*Exercise instructions*
Using the records below, transcribe word for word the stretch from the line that contains "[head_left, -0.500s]" through the line that contains "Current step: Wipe", both end lines included, and nothing else.

Records from a collection

****************************************

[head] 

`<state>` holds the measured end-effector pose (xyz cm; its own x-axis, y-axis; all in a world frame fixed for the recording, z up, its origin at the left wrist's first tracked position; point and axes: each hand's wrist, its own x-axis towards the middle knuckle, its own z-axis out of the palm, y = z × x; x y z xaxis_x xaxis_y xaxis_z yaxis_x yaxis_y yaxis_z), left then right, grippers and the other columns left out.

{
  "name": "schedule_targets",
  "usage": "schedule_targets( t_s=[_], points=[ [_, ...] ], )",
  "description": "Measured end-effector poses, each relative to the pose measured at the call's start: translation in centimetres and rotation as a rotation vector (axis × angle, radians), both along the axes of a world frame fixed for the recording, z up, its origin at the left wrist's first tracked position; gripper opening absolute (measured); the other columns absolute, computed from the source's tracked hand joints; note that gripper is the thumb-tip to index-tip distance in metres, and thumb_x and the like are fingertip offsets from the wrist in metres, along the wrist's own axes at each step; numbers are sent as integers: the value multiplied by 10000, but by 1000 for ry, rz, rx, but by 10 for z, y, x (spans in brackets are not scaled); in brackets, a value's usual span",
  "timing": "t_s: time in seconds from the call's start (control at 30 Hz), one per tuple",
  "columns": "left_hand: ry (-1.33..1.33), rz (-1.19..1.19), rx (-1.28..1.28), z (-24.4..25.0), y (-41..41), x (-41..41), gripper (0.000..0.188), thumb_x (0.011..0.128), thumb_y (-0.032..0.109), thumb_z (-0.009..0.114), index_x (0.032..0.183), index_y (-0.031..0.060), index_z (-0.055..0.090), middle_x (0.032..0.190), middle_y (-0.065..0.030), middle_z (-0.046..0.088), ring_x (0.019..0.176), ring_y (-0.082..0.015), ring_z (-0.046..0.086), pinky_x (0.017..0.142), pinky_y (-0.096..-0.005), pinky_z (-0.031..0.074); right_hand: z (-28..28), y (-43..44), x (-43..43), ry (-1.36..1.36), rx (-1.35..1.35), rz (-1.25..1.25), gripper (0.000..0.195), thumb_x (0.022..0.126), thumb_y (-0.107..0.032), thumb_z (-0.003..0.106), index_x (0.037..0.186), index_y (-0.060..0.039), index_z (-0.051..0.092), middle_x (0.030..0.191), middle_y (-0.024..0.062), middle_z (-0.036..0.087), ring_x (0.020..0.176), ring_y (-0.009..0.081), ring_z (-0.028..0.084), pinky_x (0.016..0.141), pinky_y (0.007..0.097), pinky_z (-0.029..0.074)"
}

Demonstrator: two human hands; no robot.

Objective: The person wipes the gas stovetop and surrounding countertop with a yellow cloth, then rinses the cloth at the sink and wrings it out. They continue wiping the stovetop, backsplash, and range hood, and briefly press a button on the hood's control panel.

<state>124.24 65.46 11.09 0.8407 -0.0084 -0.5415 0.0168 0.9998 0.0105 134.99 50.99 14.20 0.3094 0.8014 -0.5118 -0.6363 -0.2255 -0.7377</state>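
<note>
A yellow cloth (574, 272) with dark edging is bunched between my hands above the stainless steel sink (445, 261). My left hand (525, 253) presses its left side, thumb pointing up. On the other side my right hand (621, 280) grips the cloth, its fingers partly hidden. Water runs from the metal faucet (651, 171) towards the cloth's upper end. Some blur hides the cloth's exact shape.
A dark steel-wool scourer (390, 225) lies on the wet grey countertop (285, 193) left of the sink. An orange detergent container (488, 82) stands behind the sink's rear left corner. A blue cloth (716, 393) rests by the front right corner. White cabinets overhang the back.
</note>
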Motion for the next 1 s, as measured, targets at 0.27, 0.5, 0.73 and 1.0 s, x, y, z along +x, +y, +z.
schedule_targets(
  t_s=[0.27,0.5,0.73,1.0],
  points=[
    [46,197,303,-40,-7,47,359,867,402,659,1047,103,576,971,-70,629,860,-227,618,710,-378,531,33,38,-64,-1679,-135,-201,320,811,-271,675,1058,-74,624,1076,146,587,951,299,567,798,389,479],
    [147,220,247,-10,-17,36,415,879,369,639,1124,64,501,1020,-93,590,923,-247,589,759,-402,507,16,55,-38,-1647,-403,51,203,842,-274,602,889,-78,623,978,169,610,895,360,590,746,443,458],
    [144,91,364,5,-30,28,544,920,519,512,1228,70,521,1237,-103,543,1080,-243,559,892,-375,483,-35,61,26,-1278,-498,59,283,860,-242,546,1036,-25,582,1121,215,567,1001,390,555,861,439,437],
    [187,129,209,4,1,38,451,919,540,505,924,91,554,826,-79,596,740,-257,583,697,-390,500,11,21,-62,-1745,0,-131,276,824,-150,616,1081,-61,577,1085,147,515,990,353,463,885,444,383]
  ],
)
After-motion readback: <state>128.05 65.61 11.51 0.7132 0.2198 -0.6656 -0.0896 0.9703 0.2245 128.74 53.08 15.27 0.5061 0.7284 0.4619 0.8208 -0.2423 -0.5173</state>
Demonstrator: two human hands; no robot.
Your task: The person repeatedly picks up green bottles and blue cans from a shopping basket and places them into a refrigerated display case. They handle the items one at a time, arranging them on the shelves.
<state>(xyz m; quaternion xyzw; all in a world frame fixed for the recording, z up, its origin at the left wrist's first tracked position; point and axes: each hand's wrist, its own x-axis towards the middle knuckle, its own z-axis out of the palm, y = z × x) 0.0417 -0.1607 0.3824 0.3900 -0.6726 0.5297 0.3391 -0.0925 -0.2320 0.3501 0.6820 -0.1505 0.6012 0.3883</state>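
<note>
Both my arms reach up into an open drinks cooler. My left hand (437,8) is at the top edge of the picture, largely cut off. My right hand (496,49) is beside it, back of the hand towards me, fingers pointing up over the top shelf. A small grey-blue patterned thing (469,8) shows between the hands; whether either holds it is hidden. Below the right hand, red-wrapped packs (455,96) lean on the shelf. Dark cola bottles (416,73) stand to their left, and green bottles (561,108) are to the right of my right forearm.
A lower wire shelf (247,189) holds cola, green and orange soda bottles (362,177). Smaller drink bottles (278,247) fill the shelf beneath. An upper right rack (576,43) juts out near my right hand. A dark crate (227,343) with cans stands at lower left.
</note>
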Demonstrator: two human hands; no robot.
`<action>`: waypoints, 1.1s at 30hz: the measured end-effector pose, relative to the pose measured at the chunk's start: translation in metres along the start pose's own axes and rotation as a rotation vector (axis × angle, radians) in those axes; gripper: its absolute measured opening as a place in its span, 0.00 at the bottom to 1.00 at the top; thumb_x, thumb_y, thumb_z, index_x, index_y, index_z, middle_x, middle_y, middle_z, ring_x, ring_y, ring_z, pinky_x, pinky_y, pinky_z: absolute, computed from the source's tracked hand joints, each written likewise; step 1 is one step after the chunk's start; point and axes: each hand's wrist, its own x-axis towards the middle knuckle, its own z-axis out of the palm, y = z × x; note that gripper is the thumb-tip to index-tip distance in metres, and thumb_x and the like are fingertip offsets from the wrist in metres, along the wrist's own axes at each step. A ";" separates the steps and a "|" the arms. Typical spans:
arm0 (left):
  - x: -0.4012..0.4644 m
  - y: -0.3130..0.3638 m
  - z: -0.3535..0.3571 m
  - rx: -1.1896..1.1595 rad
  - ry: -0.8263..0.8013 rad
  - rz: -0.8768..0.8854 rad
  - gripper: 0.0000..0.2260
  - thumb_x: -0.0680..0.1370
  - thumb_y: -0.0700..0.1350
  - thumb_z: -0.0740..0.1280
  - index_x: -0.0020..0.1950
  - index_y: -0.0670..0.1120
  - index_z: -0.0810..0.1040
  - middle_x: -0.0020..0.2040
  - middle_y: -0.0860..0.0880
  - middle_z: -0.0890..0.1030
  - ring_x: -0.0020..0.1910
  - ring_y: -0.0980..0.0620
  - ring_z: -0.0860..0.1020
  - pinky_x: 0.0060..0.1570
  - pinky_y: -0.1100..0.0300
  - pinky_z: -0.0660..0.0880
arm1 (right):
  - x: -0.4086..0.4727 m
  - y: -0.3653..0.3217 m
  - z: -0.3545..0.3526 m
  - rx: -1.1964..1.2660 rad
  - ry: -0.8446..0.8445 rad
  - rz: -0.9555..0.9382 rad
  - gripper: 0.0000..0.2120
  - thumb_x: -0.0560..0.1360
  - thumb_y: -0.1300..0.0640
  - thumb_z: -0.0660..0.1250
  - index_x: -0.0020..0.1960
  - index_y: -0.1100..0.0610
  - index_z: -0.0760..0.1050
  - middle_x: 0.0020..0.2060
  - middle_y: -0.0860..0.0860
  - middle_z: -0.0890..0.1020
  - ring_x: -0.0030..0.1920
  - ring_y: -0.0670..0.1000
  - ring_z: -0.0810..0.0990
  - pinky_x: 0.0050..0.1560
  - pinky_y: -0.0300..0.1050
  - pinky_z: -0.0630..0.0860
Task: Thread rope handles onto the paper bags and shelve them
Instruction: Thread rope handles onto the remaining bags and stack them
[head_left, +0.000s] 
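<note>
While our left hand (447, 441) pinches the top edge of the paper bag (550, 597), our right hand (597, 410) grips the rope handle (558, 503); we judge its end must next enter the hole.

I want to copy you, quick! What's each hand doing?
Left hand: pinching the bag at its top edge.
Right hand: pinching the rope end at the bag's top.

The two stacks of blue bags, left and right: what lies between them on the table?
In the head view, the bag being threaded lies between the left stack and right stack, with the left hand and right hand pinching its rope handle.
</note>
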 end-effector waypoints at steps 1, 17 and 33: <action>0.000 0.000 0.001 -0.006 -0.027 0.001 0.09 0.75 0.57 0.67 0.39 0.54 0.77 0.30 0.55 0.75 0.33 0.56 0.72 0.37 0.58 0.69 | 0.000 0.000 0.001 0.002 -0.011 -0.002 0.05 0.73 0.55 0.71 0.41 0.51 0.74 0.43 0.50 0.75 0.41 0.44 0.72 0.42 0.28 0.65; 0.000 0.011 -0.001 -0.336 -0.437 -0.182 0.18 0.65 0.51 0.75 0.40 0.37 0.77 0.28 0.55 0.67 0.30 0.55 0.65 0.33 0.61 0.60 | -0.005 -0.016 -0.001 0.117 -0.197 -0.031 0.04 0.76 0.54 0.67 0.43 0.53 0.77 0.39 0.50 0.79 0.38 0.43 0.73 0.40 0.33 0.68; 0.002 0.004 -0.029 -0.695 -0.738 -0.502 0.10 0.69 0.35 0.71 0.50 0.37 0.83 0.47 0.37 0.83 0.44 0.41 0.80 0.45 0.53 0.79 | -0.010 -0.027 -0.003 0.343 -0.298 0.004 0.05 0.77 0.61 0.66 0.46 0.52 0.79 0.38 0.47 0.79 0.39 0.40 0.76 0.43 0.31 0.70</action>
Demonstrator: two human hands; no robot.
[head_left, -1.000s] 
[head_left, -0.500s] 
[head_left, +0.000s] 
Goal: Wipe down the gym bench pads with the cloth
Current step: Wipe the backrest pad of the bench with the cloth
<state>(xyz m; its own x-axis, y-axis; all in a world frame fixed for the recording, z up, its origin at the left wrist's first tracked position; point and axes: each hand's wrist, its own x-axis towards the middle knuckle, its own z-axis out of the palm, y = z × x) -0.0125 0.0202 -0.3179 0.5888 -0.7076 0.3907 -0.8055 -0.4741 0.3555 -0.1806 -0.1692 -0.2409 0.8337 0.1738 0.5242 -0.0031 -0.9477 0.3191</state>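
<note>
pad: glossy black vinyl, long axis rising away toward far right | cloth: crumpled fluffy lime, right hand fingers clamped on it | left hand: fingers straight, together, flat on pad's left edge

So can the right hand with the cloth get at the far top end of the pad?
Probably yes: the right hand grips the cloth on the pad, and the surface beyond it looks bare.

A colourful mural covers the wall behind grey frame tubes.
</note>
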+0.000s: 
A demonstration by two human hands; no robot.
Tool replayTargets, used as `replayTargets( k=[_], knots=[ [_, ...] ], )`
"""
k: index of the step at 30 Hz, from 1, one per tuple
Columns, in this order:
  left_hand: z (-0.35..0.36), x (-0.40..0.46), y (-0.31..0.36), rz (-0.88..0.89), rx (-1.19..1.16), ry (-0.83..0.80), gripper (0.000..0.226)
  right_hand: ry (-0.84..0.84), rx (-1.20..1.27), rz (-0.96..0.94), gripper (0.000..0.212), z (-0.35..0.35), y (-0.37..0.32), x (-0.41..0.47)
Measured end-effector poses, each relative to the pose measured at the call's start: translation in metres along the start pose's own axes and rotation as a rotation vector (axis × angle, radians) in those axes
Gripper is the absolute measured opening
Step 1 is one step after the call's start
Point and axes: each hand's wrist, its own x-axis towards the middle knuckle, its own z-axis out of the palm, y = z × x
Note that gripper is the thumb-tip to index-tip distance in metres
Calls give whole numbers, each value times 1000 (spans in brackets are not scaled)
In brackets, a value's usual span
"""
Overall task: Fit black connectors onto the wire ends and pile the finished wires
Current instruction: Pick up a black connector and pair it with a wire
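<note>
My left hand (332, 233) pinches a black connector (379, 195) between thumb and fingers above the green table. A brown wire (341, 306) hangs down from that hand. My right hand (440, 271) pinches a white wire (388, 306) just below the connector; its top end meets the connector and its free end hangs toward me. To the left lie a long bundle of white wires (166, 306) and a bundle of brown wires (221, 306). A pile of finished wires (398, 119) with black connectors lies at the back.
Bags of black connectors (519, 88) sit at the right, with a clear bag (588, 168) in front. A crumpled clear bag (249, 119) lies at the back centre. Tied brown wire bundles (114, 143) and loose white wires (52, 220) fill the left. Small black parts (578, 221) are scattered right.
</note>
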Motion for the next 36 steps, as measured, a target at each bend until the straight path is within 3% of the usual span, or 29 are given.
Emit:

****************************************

*Solution*
[head_left, -0.500s] 
[head_left, +0.000s] 
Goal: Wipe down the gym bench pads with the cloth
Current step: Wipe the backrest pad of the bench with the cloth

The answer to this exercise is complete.